Antik dönemlerden kalan höyük kalıntılarıyla öne çıkan bir yöre. Bunun dışında, Cilvegözü sınır kapısının girişinin buradan olması da, buraya ayrı bir özellik katıyor.
ULAŞIM:
Avrupa’nın, Ortadoğu kapısı olan “Cilvegözü” sınır kapısı, ilçe sınırları içindedir. E-5 karayolu, buradan geçer. Avrupa’dan gelerek, Ortadoğu ve Afrika’ya gidecek kara nakil araçları, Reyhanlı Cilvegözü sınır kapısından geçiyor.
Reyhanlı-Hatay havaalanı arasındaki uzaklık: 57 km.
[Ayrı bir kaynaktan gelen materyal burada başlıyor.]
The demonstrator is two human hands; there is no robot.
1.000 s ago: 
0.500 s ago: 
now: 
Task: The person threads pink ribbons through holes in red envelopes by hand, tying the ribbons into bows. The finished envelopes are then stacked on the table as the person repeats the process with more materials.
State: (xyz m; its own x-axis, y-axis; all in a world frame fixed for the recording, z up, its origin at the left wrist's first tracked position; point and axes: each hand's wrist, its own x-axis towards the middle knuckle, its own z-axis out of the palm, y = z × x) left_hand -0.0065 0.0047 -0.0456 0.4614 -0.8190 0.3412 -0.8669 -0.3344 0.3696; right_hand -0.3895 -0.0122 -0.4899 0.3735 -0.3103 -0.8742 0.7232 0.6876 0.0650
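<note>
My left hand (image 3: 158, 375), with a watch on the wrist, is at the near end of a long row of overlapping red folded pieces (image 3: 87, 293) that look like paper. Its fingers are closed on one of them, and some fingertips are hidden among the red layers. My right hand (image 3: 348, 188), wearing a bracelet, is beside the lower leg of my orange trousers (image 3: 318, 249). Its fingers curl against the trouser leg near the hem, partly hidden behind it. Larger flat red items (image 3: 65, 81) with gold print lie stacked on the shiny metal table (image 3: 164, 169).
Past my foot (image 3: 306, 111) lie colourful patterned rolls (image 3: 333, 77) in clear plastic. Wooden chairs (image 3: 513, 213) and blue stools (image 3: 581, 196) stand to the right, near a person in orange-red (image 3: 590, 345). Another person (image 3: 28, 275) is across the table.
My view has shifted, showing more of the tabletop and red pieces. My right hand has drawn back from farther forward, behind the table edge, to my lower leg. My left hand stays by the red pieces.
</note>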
Reyhanlı-Cilvegözü sınır kapısı arasındaki uzaklık: 8 km. Reyhanlı-Suriye-Halep şehri arasındaki uzaklık: 55 km. Reyhanlı-İstanbul arasındaki uzaklık: 1200 km.
TARİHİ:
Reyhanlı, ismini: yöreye yerleşen bir Türkmen aşiretinden almıştır. İlçe sınırları içerisindeki “Tel Cudeyde” höyüğünde, MÖ.6100 yıllarına kadar inen buluntulara rastlanmıştır. Yine aynı yörede bulunan “Tel Aççana” höyüğünde ise, MÖ.3300 yıllarına kadar iner yerleşim bulunduğu anlaşılmıştır. Yöre: Hitit yönetiminde uzun yıllar kalmıştır.
Burası, önceki tarihlerde “İrtah” adı ile anılan bir yerleşim yeridir. 16.yüzyıldan itibaren, göçebe olarak gelen Türkler, buraya yerleşmişlerdir. Daha sonra Reyhanlı ismini alan kasaba, 1918 yılında Fransızlar tarafından işgal edilmiş, 1938 yılında ise işgalden kurtarılmıştır. İlçe, Anavatana katıldığı, 1939 yılında, ilçe statüsü kazanmıştır.
GENEL:
Suriye ile ülkemiz arasındaki “Cilvegözü” sınır kapısı, bu yörededir. Bu sınır kapısı: Türkiye’nin ikinci büyük sınır kapısıdır.
Bölgede Akdeniz iklimi hakimdir. Devlet Planlama Teşkilatı tarafından yapılan araştırmaya göre: Türkiye’nin en zengin ilçesidir.
İlçe ekonomisi genellikle tarıma dayalıdır. Amik gölünün, 1972 yılında kurutulmasından sonra: bölgede, pamuk ve buğday üretimi artmıştır. Ürün çeşitleri bakımından: pamuk ve hububat önemli paya sahiptir. Ayrıca: büyük baş hayvancılık yapılmaktadır. Sanayi tesisleri olarak ise: çırçır ve prese fabrikaları, iplik ve un fabrikaları bulunmaktadır.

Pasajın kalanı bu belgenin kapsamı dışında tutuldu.